Atualmente, a cidade contabiliza 2.163 casos positivos da doença, enquanto 1.361 notificações foram descartadas, totalizando 6.343 registros. A taxa de positividade permanece alarmante, em 61,4%, o que indica uma intensa circulação viral na região. O relatório destaca que, apesar de uma leve redução nos números, os índices continuam acima dos padrões adequados para vigilância epidemiológica, o que sugere que a epidemia continua ativa.
Organismos internacionais, como a World Health Organization, alertam que taxas superiores a 5% indicam uma transmissão não controlada, reforçando a gravidade do cenário enfrentado em Dourados.

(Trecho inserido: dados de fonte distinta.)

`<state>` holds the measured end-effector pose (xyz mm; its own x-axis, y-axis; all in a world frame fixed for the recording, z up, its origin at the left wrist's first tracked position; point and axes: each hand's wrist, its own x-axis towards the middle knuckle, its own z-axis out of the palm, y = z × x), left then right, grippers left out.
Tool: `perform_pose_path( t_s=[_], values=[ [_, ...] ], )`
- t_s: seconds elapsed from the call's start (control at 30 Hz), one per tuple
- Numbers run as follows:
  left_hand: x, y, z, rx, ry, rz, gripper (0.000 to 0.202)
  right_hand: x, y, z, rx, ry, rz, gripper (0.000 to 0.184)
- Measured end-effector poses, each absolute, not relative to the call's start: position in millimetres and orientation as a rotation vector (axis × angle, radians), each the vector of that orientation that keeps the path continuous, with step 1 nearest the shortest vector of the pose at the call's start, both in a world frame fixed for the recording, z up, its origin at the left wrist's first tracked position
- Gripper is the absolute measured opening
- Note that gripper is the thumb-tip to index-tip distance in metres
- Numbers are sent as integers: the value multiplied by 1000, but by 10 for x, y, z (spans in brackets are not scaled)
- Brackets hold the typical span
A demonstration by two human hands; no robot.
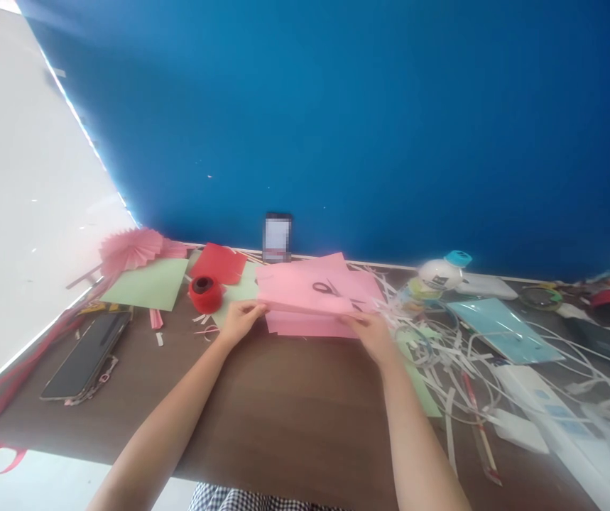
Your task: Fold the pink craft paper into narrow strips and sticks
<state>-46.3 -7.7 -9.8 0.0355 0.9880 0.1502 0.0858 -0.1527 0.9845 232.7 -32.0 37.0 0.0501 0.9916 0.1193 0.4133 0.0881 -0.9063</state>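
A sheet of pink paper [294, 287] is held along its near edge, with my left hand [243, 318] pinching the left corner and my right hand [371, 333] pinching the right one. The near edge looks folded into a narrow strip. More pink sheets [305, 325] lie beneath it on the brown desk. On top of the pink paper, toward the right, rests a pair of scissors [324, 287] with dark handles; their blades are hard to make out. Just left of my left hand stands a red spool of ribbon or thread [206, 294].
A pink paper fan [131, 250], green paper [150, 282] and red paper [220, 263] lie at left, behind a phone [89, 355]. Another phone [277, 238] leans on the blue wall. To the right are a blue-capped bottle [439, 273], tangled white cables, paper strips and a power strip [554, 411].
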Motion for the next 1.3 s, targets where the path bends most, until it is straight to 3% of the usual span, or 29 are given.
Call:
perform_pose_path(
  t_s=[0.5,1.03,1.17,1.3],
  values=[
    [-375,-130,-22,1047,914,1342,27,2222,-287,214,-1300,-1437,730,26],
    [-275,-203,53,925,795,1340,32,2115,-282,99,-1226,-1297,674,13],
    [-274,-204,58,934,811,1363,31,2095,-296,142,-1130,-1211,865,16],
    [-278,-196,52,982,819,1336,51,2073,-264,93,-1027,-1121,1022,19]
  ],
)
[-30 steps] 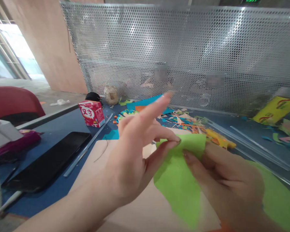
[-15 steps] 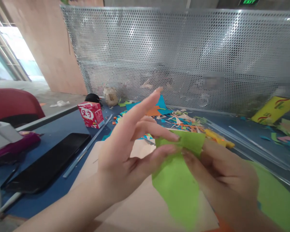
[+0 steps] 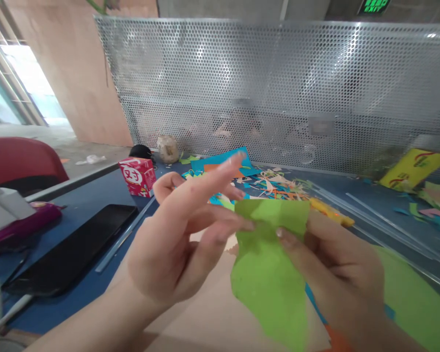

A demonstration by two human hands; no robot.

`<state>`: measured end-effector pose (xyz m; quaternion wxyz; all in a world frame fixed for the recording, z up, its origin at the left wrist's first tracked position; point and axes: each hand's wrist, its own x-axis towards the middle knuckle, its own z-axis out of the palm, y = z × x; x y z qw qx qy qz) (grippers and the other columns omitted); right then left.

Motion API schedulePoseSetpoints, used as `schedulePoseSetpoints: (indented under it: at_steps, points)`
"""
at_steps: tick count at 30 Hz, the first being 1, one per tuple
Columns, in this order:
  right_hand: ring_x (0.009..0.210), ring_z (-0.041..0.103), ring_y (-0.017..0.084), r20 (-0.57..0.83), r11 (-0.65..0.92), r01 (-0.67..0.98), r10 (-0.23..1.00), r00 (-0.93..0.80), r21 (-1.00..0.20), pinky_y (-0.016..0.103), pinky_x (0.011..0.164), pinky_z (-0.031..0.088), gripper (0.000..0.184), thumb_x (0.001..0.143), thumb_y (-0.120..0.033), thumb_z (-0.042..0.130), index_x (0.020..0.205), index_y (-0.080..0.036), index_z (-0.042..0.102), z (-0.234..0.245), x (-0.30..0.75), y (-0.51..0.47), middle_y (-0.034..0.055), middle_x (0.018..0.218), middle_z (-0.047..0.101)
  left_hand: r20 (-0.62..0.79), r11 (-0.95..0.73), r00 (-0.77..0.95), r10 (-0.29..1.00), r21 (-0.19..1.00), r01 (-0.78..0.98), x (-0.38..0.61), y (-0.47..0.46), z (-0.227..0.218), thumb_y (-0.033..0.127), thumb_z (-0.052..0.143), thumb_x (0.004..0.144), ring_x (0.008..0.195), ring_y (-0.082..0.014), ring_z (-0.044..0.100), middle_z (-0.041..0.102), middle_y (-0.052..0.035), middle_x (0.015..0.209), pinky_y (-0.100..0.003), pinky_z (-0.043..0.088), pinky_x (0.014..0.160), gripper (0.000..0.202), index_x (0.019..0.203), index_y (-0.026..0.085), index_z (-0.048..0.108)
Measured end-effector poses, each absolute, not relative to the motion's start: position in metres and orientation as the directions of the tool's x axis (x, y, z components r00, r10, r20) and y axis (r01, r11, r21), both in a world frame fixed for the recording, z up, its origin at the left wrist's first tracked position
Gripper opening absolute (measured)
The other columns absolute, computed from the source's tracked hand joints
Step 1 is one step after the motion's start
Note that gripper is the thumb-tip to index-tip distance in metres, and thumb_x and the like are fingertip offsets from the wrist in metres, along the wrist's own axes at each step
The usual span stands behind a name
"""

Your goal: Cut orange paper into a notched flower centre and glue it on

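Observation:
A torn-edged piece of green paper (image 3: 269, 274) is held upright in front of me, its lower end narrowing. My right hand (image 3: 341, 264) pinches its right side, thumb in front and fingers behind. At the paper's upper left edge is my left hand (image 3: 183, 234), fingers spread and the index finger stretched upward. One of its fingertips overlaps the front of the paper; no grip shows there. Below both hands lies a beige sheet (image 3: 201, 313), partly hidden by them.
A phone (image 3: 77, 249), a red box (image 3: 137, 176) and a purple object (image 3: 29, 225) stand to the left. Paper scraps (image 3: 278, 185) spread before a perforated metal panel (image 3: 242, 73). A yellow tool (image 3: 330, 211), clear sticks (image 3: 374, 222) and green paper (image 3: 418, 298) lie right.
My left hand has drawn back left and loosened its pinch on the paper. The top of the green paper now shows more fully. My right hand keeps its hold.

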<state>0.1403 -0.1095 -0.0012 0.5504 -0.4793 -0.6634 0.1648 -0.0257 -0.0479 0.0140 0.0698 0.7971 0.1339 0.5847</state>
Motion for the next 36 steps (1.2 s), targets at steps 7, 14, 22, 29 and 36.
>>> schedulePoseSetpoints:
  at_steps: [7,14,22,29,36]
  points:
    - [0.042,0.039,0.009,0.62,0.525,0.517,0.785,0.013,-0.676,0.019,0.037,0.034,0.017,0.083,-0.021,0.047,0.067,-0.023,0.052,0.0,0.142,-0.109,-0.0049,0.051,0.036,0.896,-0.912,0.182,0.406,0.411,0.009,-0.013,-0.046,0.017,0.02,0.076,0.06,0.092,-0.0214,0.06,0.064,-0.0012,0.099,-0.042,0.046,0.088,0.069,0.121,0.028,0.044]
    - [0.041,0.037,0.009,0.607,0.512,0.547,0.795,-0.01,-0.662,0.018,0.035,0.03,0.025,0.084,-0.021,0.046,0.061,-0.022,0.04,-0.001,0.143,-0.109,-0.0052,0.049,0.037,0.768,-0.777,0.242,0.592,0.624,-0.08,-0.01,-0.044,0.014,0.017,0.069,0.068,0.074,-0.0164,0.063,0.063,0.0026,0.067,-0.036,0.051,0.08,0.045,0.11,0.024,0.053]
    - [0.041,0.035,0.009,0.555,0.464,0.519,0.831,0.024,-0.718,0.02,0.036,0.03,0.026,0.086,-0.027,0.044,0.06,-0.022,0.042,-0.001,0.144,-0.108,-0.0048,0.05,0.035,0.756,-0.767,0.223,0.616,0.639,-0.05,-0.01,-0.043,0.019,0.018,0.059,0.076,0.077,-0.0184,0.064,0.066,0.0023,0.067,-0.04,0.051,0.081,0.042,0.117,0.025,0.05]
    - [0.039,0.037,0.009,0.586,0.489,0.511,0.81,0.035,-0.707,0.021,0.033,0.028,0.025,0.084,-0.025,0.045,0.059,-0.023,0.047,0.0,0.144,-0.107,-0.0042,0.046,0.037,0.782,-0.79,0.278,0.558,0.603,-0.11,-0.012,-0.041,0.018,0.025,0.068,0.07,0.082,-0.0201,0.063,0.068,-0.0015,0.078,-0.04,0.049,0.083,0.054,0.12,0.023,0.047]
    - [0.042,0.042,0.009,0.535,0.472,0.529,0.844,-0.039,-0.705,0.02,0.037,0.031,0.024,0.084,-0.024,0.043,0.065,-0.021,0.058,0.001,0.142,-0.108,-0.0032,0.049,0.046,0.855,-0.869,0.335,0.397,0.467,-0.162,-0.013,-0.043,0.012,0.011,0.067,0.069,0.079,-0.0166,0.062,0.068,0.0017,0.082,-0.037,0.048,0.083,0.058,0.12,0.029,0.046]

As Unidades Básicas de Saúde (UBSs) do Joquei Clube e Seleta concentram a maior parte das notificações, com 453 e 327 casos, respectivamente. A Unidade de Pronto Atendimento (UPA) também tem registrado um aumento significativo no número de atendimentos, possivelmente relacionado ao aumento das notificações.
Até o momento, 42 pessoas estão internadas em decorrência da doença e foram confirmadas oito mortes. Além disso, dois óbitos estão sob investigação, um deles de um menino indígena de 12 anos e o outro de um idoso não indígena de 84 anos, este último com histórico de doença arterial coronariana. O relatório ressalta que os dados ainda revelam um elevado número de internações, indicando um início de sobrecarga nos atendimentos da rede de Atenção Primária à Saúde, bem como nos serviços de urgência e emergência.
Em resposta à situação crítica, o município decretou estado de emergência em saúde pública. Nas últimas duas semanas, os casos agudos, que surgem até 14 dias após o início dos sintomas, foram predominantemente registrados entre a população não indígena. Entretanto, nas aldeias que compõem a Reserva Indígena, que abrange Dourados e Itaporã, a situação apresenta-se mais estável, com 1.461 casos confirmados e 860 em investigação nas comunidades de Jagupiru e Bororó.